Искомый случай предоставляется 8 октября 1934 года. Бен-Гурион только что приехал в Лондон, и Пинхас Рутенберг, близкий друг Жаботинского, предлагает ему встретиться с лидером ревизионистов в гостиничном номере. Вначале оба проявляют сдержанность, с подозрением вслушиваясь в речь собеседника, затем напряжение спадает и холодок недоверия исчезает. Жаботинский задает своему визави множество «смелых вопросов», прося ответить на них «смело, по-бенгурионовски». Бен-Гурион выражает готовность обсудить «отношение профсоюзов к долгосрочным задачам». К своему большому удивлению он обнаруживает, что Жаботинский согласен с многими из его идей по поводу политического строя в Палестине и взаимоотношений с Великобританией. Атмосфера становится теплее, поскольку противники понимают, что способны не только спокойно обсуждать имеющиеся противоречия, но и прийти к согласию по некоторым вопросам. Об этой встрече Бен-Гурион пишет в своем дневнике:
«В самый разгар беседы [Жаботинский] сказал: «Если нам удастся достичь перемирия, это будет большой удачей для евреев. Но удача эта должна найти свое применение в каком-нибудь грандиозном проекте». Я согласился.

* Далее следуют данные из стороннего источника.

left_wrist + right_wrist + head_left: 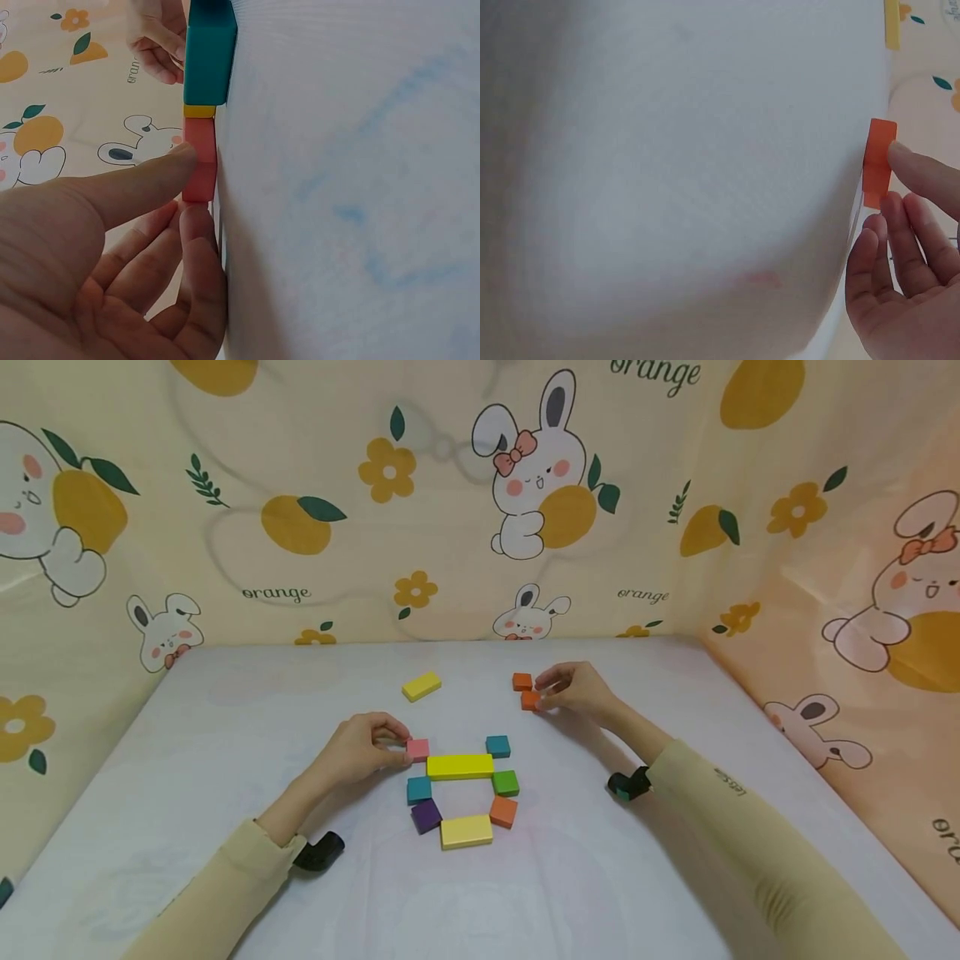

На его вопрос: «А в каком проекте?» я ответил: «В каком-нибудь проекте по заселению земель». Он сказал: «Я не возражаю против заселения земель, но это не то, что нам надо. Нужен проект, в котором могли бы принять участие абсолютно все и каждый». «Какой?» — спросил я. Он ответил: «Прошение… Вы не осознаете всей важности демонстраций и формулировок. Каждое слово обладает огромной силой». Тут я почувствовал, что мы добрались до основ конфликта».
Этот обмен мнениями обозначил начало серии захватывающих бесед. Целый месяц Бен-Гурион и Жаботинский встречались почти ежедневно — то в гостиничном номере Бен-Гуриона, то у Жаботинского, то еще где-нибудь. Реже всего встречи проходили у Рутенберга. Все беседы держались в строжайшей тайне, Бен-Гурион не рассказывал о них даже своим товарищам в Палестине. В атмосфере абсолютного подполья завязались доверительные отношения двух мужчин. Проникаясь все большей симпатией друг к другу, оба искренне стремились к согласию. 25 октября Жаботинский сказал, что «вступил бы в Рабочую партию Палестины, если бы она изменила название на Рабочую партию строителей Палестины, поскольку поддерживает не идеологические или классовые тенденции, а общую организацию». Тем не менее прийти к согласию было нелегко — ведь по многим позициям их точки зрения не просто расходились, но противоречили друг другу. Нервная система обоих была на пределе. Оба были обидчивы, оба возглавляли соперничающие политические движения и должны были преодолеть себя для того, чтобы стереть разделяющую их пропасть.
26 октября после двухнедельных интенсивных переговоров они встречаются в гостинице у Рутенберга. Встреча длится всю ночь, и когда в 5 часов утра они выходят на пронизанные холодом и сыростью улицы Лондона, два согласительных проекта готовы. В задачу первого входит устранение актов насилия, распространившихся среди 60 000 членов «Гистадрут» и 7000 членов Национальной организации рабочих (профсоюз ревизионистов); второй проект, рассматриваемый как modus vivendi (образ жизни), призван урегулировать организационные проблемы трудящихся и распределить работу между двумя профсоюзами.
Бен-Гурион и Жаботинский довольны. Остается достичь еще одного, третьего соглашения по Сионистской организации, но после успешно разрешившихся переговоров оба уверены, что им удастся договориться. Тем не менее Бен-Гурион записывает в своем дневнике: «Не знаю, с радостью ли примут мои товарищи в Палестине известие о нашей договоренности. Для меня это настолько решающе и важно, что мне с трудом верится в то, что это свершилось. Это слишком хорошо, чтобы быть правдой!». Жаботинский, со своей стороны, настаивает на том, чтобы вместе с Бен-Гурионом немедленно вылететь в Палестину и на месте убедить коллег поддержать принятые соглашения.
На следующий день Бен-Гурион пишет своему собеседнику теплое письмо: «Надеюсь, вы не обидитесь, если я назову вас коллегой и другом, а не церемонным «сударь»… Что бы ни случилось, в знак уважения жму вашу руку». Жаботинский отвечает в том же духе: «Мой дорогой друг Бен-Гурион. Я до глубины души тронут тем, что после долгих лет — и каких лет! — слышу в свой адрес ваши слова «коллега и друг»… Искренне и дружески жму вашу руку».